In 1859, the telegraph system was so profoundly affected because it had wires stretching from city to city across the U.S. Those very long wires had to handle enormous amounts of energy all at once, and failed. Today, there are long runs of wires connecting power generators to consumers – such as from Niagara Falls to New York City – that would be similarly susceptible to large induced currents.
The only way to reduce vulnerability to geomagnetic storms is to substantially revamp the power grid. Now, it is a vast web of wires that effectively spans continents. Governments, businesses and communities need to work together to split it into much smaller components, each serving a town or perhaps even a neighborhood – or an individual house. These “microgrids” can be connected to each other, but should have protections built in to allow them to be disconnected quickly when a storm approaches. That way, the length of wires affected by the storm will be shorter, reducing the potential for damage.

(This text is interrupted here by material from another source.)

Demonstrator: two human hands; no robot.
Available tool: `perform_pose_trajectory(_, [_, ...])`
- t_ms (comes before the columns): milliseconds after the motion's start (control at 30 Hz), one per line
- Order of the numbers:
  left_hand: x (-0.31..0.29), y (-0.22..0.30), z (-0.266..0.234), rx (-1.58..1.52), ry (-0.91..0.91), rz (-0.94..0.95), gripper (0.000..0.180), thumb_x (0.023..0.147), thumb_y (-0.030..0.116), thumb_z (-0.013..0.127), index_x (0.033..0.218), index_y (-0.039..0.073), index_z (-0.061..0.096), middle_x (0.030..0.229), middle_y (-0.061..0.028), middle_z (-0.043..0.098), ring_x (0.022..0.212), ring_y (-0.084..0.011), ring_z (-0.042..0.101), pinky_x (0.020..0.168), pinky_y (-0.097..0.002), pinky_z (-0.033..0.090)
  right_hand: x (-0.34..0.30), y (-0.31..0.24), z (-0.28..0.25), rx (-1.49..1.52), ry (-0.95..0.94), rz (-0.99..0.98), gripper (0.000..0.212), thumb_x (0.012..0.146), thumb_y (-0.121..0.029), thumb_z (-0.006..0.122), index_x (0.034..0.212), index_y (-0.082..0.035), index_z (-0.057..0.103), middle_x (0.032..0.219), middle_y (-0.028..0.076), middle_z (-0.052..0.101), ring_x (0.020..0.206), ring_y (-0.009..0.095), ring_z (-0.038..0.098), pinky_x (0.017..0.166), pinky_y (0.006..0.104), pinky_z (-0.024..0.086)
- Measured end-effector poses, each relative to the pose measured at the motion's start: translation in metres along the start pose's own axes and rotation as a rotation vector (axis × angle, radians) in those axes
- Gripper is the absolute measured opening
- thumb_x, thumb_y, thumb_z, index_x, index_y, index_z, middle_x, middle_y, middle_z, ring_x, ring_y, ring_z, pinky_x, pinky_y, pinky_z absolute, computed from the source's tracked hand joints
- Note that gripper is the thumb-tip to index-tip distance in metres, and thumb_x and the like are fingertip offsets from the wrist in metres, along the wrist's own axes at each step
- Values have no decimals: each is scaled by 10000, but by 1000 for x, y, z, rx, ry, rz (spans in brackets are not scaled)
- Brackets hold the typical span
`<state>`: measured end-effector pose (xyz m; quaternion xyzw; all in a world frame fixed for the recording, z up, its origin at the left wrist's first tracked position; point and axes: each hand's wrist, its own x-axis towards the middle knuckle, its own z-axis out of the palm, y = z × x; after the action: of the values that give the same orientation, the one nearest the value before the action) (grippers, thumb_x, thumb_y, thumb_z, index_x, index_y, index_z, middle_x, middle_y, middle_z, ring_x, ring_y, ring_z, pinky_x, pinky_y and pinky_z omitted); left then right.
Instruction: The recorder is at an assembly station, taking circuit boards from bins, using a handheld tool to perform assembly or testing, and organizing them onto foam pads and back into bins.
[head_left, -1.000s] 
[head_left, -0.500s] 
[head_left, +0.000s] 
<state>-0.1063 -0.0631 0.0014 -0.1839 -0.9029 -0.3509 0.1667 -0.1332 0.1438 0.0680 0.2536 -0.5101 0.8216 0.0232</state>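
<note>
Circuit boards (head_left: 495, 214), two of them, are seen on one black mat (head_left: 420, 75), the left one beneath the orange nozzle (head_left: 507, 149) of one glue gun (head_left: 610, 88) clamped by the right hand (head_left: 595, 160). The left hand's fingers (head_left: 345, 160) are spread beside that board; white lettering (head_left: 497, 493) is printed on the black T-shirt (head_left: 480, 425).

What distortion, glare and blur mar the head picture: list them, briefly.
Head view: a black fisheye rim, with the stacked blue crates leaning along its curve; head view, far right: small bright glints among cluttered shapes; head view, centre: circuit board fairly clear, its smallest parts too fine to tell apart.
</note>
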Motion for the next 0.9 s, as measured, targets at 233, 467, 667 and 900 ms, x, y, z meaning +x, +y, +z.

A family using solar panels and batteries for storage and an electric car to get around would likely find its water supply, natural gas or internet service disrupted. But their freedom to travel, and to use electric lights to work after dark, would provide a much better chance at survival.
When will the next storm hit?
People should start preparing today. It’s impossible to know when a major storm will hit next: The most we’ll get is a three-day warning when something happens on the surface of the sun. It’s really only a matter of time before there is another one like the Carrington event.
Solar astrophysicists are also studying the sun to identify any events or conditions that might herald a coronal mass ejection. They’re collecting enormous amounts of data about the sun and using computer analysis to try to connect that information to geomagnetic storms on Earth. This work is underway and will become more refined over time. The research has not yet yielded a reliable prediction of a coming solar storm before an ejection occurs, but it improves each year.
In my view, the safest course of action involves developing microgrids based on renewable energy. That would not only improve people’s quality of life around the planet right now, but also provide the best opportunity to maintain that lifestyle when adverse events happen.